Seruan itu mengusik, tetapi tidak membuatku bangkit dari balutan selimut tebal. Itu suara Ibu, ia pasti datang hanya untuk menceramahiku habis-habisan. Aku sudah hafal itu.
Namun, kali ini berbeda. Tak ada teriakan histeris atau pun omelannya. Hal itu memicu keingintahuanku, sedang apa Ibu? Dengan malas aku beranjak, bergegas mencari keberadaan Ibu. Terlihat, beliau sedang menata beberapa makanan di atas meja.
"Masih hidup, Kau?"
Aku berdecak, Ibu meledek lagi. "Apaan, sih, Bu? Kalo masih di sini berarti masih hiduplah," balasku.

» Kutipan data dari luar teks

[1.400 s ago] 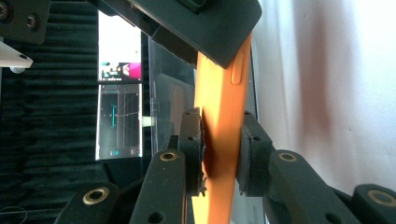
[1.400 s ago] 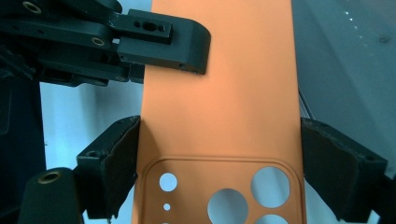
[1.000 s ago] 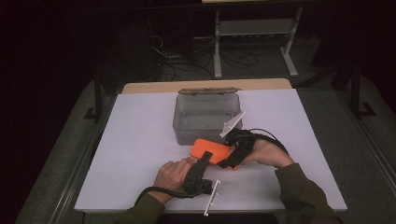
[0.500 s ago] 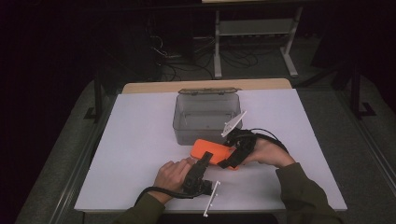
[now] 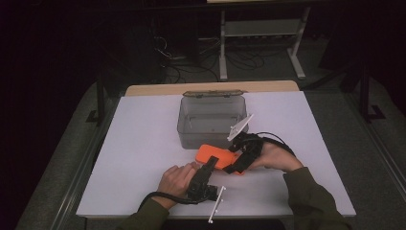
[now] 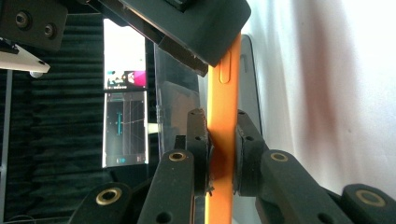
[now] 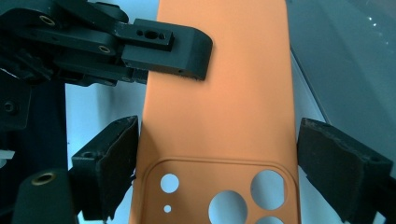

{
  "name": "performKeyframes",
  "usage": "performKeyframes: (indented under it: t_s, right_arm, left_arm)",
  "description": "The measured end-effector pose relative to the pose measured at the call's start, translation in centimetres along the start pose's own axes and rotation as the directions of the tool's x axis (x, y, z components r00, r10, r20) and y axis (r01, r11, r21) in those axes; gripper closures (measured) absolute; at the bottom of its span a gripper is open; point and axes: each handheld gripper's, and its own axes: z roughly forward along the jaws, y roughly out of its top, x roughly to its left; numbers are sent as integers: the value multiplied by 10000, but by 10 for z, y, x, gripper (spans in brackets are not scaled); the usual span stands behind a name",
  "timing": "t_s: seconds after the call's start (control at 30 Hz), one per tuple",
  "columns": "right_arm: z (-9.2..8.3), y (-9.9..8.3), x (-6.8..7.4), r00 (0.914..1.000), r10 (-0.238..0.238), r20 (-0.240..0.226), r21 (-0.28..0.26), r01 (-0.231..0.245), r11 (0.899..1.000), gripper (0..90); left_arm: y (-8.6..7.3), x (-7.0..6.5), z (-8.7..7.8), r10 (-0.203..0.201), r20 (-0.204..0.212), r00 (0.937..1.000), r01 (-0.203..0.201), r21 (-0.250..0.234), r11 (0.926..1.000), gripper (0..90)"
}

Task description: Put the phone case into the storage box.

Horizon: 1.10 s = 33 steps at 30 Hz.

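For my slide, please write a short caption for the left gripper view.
Left gripper clamps the thin edge of an orange phone case.

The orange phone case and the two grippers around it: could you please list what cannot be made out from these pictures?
- Orange phone case, high view: its right end is hidden under the right gripper.
- Right gripper view: the case's camera cutouts are cut off by the bottom edge; whether the right pad touches it is unclear.
- Left gripper view: the case is edge-on, so its faces are hidden.
- Clear box, high view: contents too dim to tell.
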Motion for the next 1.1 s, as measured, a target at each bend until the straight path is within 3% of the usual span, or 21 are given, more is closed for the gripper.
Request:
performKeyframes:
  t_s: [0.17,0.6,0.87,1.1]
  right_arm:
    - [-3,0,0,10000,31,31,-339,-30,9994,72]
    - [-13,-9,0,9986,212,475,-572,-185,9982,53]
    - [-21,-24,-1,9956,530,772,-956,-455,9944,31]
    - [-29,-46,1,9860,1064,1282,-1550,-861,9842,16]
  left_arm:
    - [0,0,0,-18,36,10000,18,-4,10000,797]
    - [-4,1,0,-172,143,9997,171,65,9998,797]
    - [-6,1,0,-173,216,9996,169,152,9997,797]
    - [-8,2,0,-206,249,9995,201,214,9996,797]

"Hidup emang, tapi nyawa melayang-layang!"Â
Aku menghela napas berat, menaruh nasi dan lauk di piring dan mulai menyantap.
"Kapan kamu nikah lagi?"
Aku tersedak, buru-buru mengambil minum. Aku menatap Ibu tak percaya, melupakan Bang Freddy saja kau belum bisa, malah ditanya kapan nikah lagi.
"Apaan, sih, Bu? Aku belum siap untuk menjalin hubungan dengan orang baru, Bu," balasku.
"Kalau menunggu siap, kau gak akan nikah-nikah lagi!"
Aku tidak menyahuti perkataan Ibu. Seleraku untuk makan sudah sirna, padahal masakan Ibu sangat lezat dan menggiurkan. Saat aku hendak bangkit, suara Ibu menghentikan.